## Problem description:
Read the lines of the data below and retrieve those with "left".

______________________________

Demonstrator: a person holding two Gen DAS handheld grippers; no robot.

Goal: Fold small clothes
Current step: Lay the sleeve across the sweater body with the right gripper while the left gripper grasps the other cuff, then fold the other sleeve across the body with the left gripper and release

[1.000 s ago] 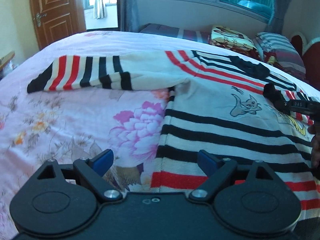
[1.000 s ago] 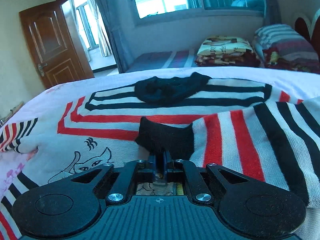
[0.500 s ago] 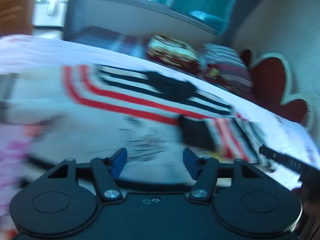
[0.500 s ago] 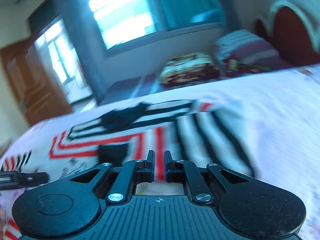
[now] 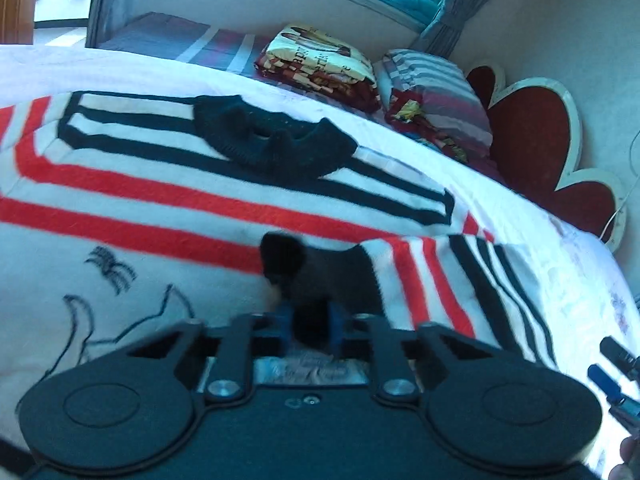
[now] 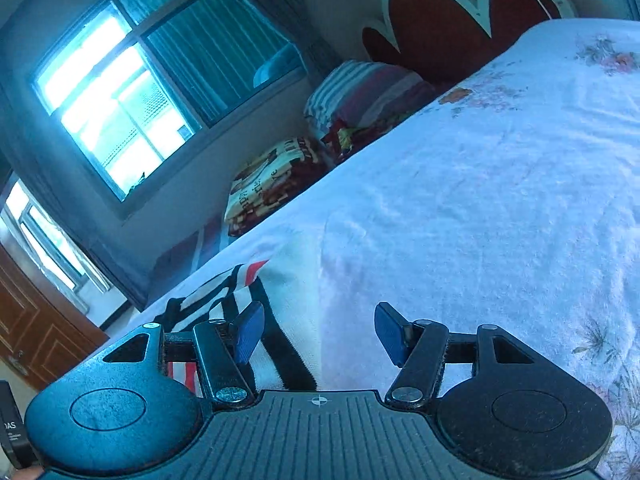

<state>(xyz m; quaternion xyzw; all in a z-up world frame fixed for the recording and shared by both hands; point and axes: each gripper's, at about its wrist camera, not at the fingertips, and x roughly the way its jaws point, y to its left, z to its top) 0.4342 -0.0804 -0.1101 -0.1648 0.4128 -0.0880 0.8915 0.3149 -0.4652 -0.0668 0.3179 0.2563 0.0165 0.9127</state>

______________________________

## Exercise output:
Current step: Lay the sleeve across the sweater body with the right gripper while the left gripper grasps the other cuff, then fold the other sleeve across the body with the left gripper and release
<state>(xyz m; quaternion xyzw; all in a z-up world frame fixed for the recording and shared by both hands; point and axes: each gripper's, at about its wrist camera, not at the fingertips, and x roughly the way its jaws point, y to its left, z to its top) 0.4342 -0.0804 -0.1101 -0.1648 0.4128 -0.0880 0.8915 0.3149 -0.4652 -0.0668 0.3179 0.2563 0.0165 0.9127</state>

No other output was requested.